▶ _EXERCISE REQUIREMENTS_:
Only the lines with "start" in the entries below belong in the answer; please copy them.

[DATA SUPPLIED]

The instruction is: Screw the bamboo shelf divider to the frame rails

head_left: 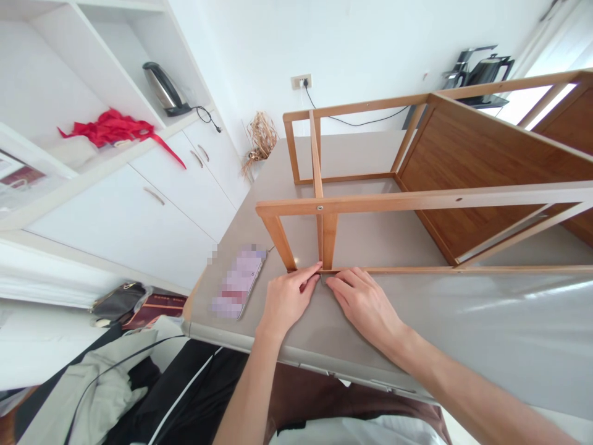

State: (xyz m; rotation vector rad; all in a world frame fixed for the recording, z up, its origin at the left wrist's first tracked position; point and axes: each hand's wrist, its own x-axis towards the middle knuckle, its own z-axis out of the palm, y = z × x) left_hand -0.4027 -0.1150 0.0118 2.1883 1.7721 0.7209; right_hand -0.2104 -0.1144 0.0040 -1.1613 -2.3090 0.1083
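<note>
Wooden shelf frame (393,200) on its side on the tabletop (463,327). Left hand (288,296): index finger extended to the lower rail (398,270) at the foot of the crosspiece (330,241), thumb below. Right hand (364,298): fingers bunched just beside that joint. Thin metal piece (323,279) between the fingertips; cannot tell whether either hand pinches it. Smartphone (239,281) near left hand.

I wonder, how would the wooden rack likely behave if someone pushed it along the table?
The wooden rack would probably feel stiff, since its bars join a broad panel. It seems unlikely to roll, because straight rails lie along the table. The table's glossy sheen suggests it might slide easily.
</note>
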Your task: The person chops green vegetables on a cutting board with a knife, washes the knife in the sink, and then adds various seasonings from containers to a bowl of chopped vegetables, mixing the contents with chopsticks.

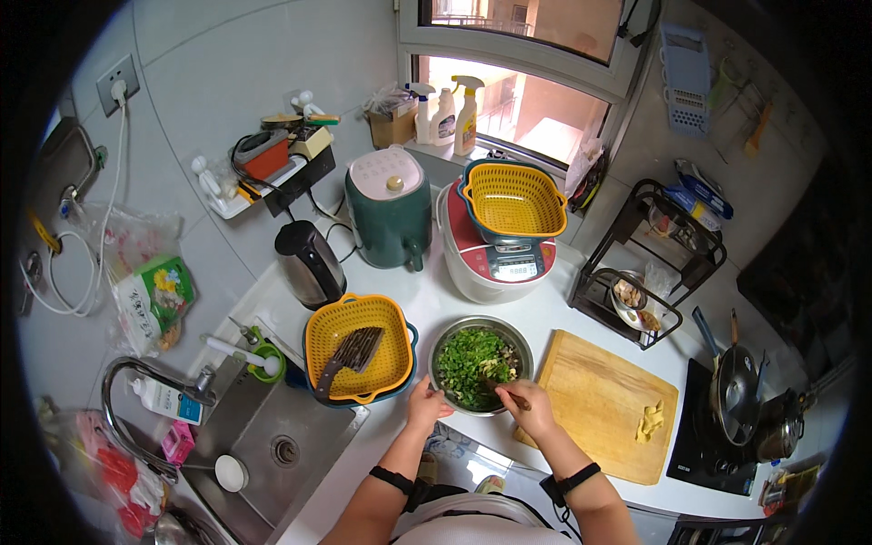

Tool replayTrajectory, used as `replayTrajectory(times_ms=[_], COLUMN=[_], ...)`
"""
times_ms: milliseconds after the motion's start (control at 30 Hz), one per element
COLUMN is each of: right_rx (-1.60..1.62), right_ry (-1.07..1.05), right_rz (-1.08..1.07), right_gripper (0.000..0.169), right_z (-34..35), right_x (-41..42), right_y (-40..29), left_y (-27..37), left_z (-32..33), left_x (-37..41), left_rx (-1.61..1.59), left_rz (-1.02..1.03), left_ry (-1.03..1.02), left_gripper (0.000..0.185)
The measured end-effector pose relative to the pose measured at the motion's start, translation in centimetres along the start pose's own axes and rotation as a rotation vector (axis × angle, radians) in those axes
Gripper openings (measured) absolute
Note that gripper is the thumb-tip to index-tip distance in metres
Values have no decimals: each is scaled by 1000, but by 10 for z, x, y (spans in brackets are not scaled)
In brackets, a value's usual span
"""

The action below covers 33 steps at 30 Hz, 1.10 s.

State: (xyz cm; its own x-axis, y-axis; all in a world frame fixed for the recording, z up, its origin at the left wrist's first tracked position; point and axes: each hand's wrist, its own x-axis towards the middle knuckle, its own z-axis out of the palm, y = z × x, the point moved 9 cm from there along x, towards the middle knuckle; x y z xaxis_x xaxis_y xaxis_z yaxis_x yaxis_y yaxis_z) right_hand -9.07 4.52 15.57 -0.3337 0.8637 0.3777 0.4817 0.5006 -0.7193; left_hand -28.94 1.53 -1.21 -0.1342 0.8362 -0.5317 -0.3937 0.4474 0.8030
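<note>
A stainless steel bowl [519, 334] stands on the white counter before me. In it lie chopped green herbs [470, 357], with pale minced bits, perhaps garlic, on the right side. My right hand [530, 407] grips a brown wooden handle [521, 402] at the bowl's front right; the tool's far end is down among the greens and hidden. At the front left rim, my left hand [428, 407] steadies the bowl, fingers against its outer side. Left of the bowl, a cleaver [357, 351] rests across a yellow plastic colander [320, 327] set in a dark teal basin.
A wooden cutting board [599, 402] with a crumpled yellowish piece [650, 422] lies to the right, beside a cooktop bearing a frying pan [736, 402]. Behind the bowl stand a rice cooker [490, 272], a green air fryer [388, 218] and an electric kettle [310, 266]. A steel sink [300, 415] is at left.
</note>
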Motion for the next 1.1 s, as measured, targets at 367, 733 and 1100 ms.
replayTrajectory(times_ms=[367,733,1100], right_rx=[220,58,336], right_ry=[46,-100,-9], right_rz=[289,195,426], right_gripper=[14,11,15], right_z=[-47,2,12], right_x=[27,45,0], right_y=[37,27,-5], left_y=[3,1,-13], left_z=[0,-4,-9], left_x=[-6,-3,2], left_rx=[-34,-72,-165], left_rz=[-10,-39,-95], left_ry=[19,-13,19], left_gripper=[45,50,57])
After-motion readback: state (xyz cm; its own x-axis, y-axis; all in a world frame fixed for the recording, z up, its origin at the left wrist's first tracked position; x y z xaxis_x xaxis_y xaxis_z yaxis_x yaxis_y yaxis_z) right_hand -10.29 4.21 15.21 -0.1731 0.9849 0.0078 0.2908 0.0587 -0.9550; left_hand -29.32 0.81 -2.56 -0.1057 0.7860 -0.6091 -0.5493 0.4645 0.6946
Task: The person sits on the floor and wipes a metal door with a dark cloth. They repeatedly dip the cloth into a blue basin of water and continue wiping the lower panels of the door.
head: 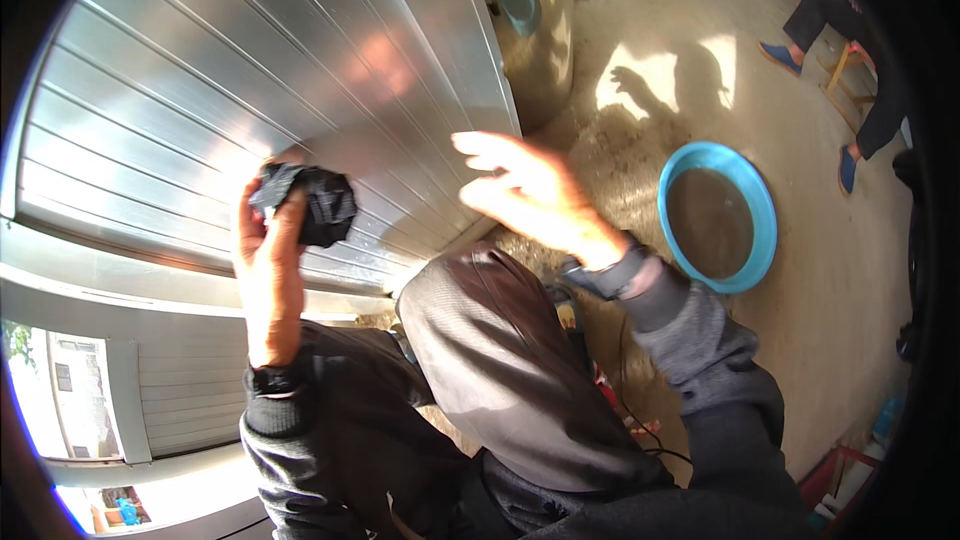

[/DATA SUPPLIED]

▶ _EXERCISE SOLUTION_:
times_ms: milliseconds after the motion's start (control at 30 Hz), one per element
The measured end-effector pose relative to the pose measured at the motion's start, translation in centimetres along the start pose's own axes and rotation as a rotation vector (axis × angle, radians) in those axes

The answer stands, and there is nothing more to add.